Exercise details → Whenever the word "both" turns up in a line of the data below, copy that line.

• • •

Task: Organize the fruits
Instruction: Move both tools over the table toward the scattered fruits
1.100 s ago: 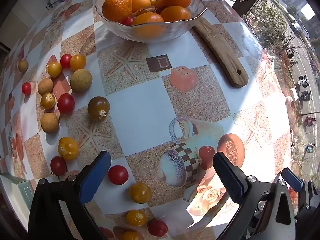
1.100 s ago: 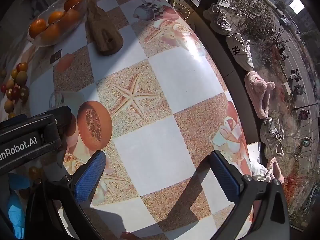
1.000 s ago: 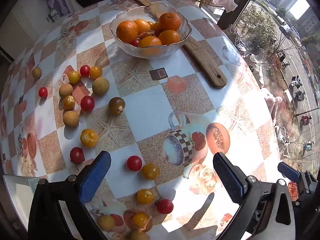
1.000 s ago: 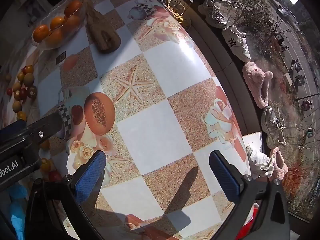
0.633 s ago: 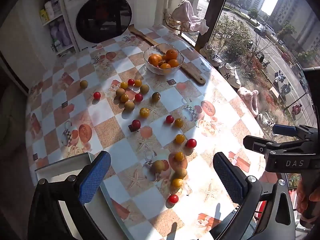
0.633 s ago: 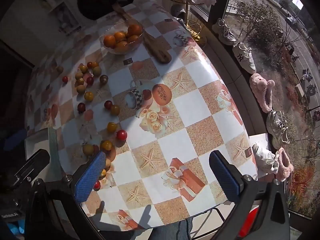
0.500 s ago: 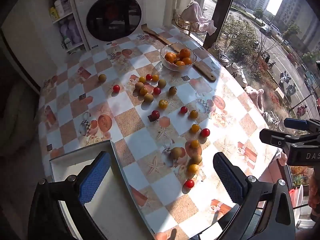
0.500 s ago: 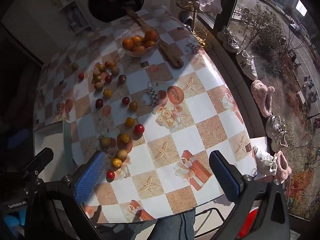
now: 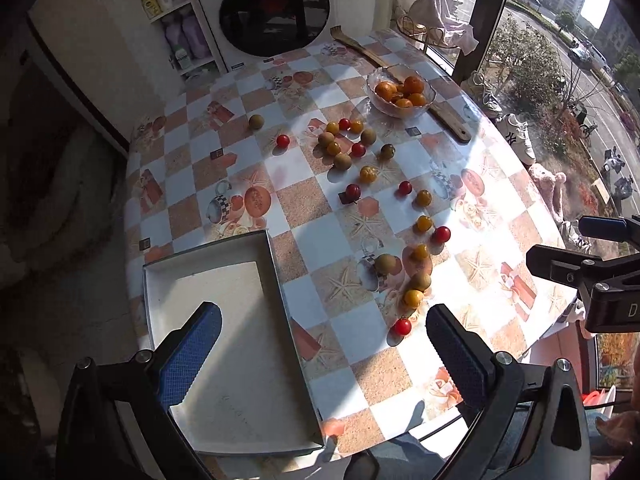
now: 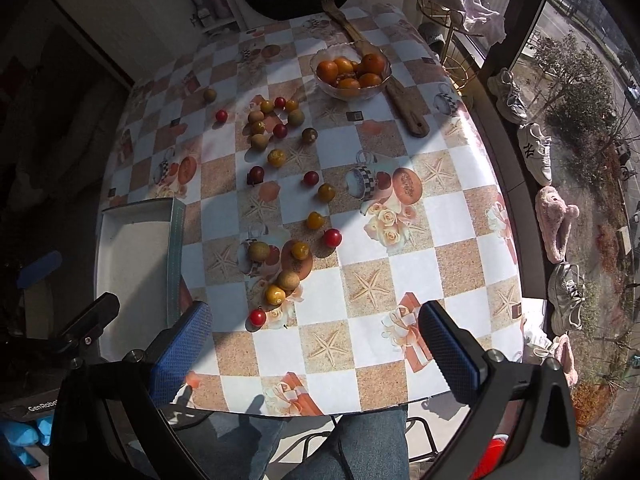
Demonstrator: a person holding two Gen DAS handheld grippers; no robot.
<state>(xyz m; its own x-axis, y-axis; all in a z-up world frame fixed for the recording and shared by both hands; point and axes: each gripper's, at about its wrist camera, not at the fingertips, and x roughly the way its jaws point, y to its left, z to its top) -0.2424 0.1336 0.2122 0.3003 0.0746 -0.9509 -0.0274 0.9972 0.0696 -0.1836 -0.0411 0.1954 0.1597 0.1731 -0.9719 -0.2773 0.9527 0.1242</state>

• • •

Task solution →
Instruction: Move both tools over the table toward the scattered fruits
<state>(xyz m; its own x-axis, y-axis; all in a z-up world frame fixed for the recording and shared by both hands; point and axes: each gripper's, at about its wrist camera, not at the fingertips, and x roughly the way its jaws point, y to its left, z to its top) -0.2424 0.1336 0.2122 0.3003 0.0746 -0.9509 -0.0274 0.9972 0.0696 -0.1836 -0.0411 0.1954 0.1597 0.1731 -0.9719 -0.2773 0.9527 0.1242</state>

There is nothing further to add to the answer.